Catch Me When I Fall

Catch Me When I Fall

According to the World Health Organisation, falls are the second leading cause of accidental or unintentional injury deaths worldwide, second only to traffic incidents. An estimated 646,000 individuals die from falls each year, with elderly and motor-impaired at the most risk. Even if a fall isn’t fatal, approximately 37 million such incidents annually are serious enough to require hospitalization, pushing global public health costs into the billions.

Education, training, and the creation of safer environments are all proven strategies to help mitigate the risks of injury and death, but what if technology could step in and provide new solutions to prevent fall-related fatalities?

Fulbright Scholar Michael Raitor’s research into biomechanics and haptic feedback technology could represent the greatest breakthrough in fall-prevention since the invention of the handrail. He is currently in Australia, capturing data on walking and movement patterns for clinical detection of abnormality, as well as potential use in ‘wearable’ fall prevention devices.

Michael soldering the electronic circuit that powers his concept device

“What we’ve learned so far from fall research is that we can model falls that we’ve observed in labs pretty well, but we know that falls simulated in a lab environment don’t accurately represent falls that occur in real life situations. So one of the areas of research that I’m interested in is gathering real-world information on ‘gait’ that we can use to identify abnormal patterns that may increase fall risk, and mitigate these risks through intervention, whether that be via physical therapy or an assistive device.
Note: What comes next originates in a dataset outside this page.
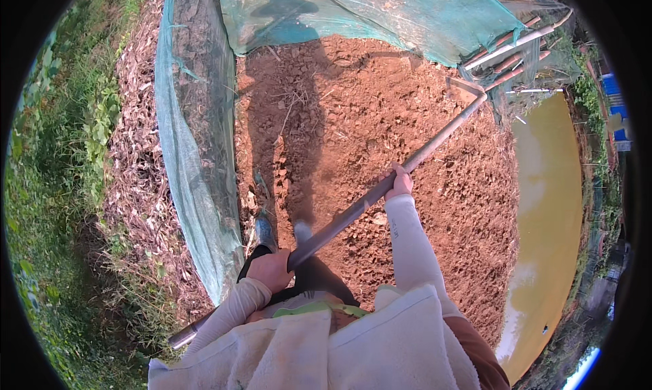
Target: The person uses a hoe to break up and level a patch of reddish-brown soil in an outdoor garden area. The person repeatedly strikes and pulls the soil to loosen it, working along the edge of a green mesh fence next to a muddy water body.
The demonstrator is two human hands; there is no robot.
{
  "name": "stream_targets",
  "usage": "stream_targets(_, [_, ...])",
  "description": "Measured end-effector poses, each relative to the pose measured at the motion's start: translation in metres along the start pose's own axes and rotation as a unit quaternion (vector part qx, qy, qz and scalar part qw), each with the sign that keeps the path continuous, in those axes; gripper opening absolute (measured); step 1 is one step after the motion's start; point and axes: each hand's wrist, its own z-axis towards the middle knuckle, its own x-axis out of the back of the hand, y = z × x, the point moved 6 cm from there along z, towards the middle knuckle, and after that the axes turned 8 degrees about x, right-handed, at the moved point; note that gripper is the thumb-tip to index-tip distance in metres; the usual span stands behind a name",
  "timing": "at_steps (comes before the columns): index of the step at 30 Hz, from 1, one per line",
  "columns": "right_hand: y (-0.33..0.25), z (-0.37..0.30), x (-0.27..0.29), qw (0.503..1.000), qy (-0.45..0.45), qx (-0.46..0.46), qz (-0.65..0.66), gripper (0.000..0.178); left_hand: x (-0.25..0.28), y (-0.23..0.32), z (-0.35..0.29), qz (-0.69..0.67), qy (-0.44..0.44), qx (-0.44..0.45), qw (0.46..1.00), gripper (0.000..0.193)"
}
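This is outdoor farmland, shown by broken reddish soil [401, 247], green netting [193, 166] and murky yellowish water [549, 186].

Soil [380, 145] lay between netting [183, 138] on the left and water [550, 206] on the right, with netting ahead too. Leaves [136, 166] lay left of the netting, grass [54, 206] beyond them. The hoe [343, 221] slanted over the soil toward far right.

Tool [360, 208]: shaft partly covered by left hand [270, 270] and sleeve [239, 304]; head too thin to make out its shape. Right hand [402, 182]: some fingers hidden behind shaft. Towel [387, 342] cut by lower edge. Net [380, 16] cut at top. Blue thing [614, 98], right rim: unidentifiable. Speck [545, 329] on pond [550, 186]: too small.
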Motion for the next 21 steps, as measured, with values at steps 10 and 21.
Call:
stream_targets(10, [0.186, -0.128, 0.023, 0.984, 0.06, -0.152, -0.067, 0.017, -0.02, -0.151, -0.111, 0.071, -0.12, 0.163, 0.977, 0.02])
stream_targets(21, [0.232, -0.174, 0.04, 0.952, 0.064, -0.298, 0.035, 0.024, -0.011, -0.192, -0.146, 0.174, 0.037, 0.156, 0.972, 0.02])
Additionally, if a fall does occur while wearing the system, we could alert caretakers or first responders of the fall so the user gets help as soon as possible.

“We are also looking into targeting specific types of falls. There are many different causes for falls – you can fall by misstepping, tripping, or simply leaning to far to one side– and each may require a different approach to solve.”

Michael researches natural walking patterns and gait to create algorithms that can calculate fall probability

Michael is particularly interested in a promising new technology developed by Associate Professor Stephen Redmond at the University of New South Wales’ Biomedical Systems Laboratory.

“[A/Prof Redmond] is working on a ‘slip sensor’ that can determine how likely something is to slip. I’m looking at adapting this research into a shoe that can detect when someone wearing it is about to slip, and intervene in one of two ways: one would be subconscious, by actually augmenting their perceptual abilities, and the second would be a conscious vibration, through a cellphone or smartwatch.

“With the conscious approach, the implementation of a haptic feedback system would be less complex, however it’s not ideal – while the physical vibration may be useful to notify the wearer that they are about to fall, the distraction caused by this sudden sensation may in fact cause them to fall.

“The subconscious approach would involve stimulating the foot in such a way that the wearer would be better able to instinctively detect if they are about to slip, effectively augmenting their natural ability to prevent a fall from occurring.”

Scientia Professor Nigel Lovell, co-director of the Biomedical Systems Laboratory, has valued Michael’s contribution to their work.

“Michael has been an outstanding addition to our research group at UNSW.

“We are researching how to better characterise gait and movement. Using such measures we will be able to design wearable devices that interpret movements and, for example, automatically raise an alarm when a frail older person has fallen and failed to rise.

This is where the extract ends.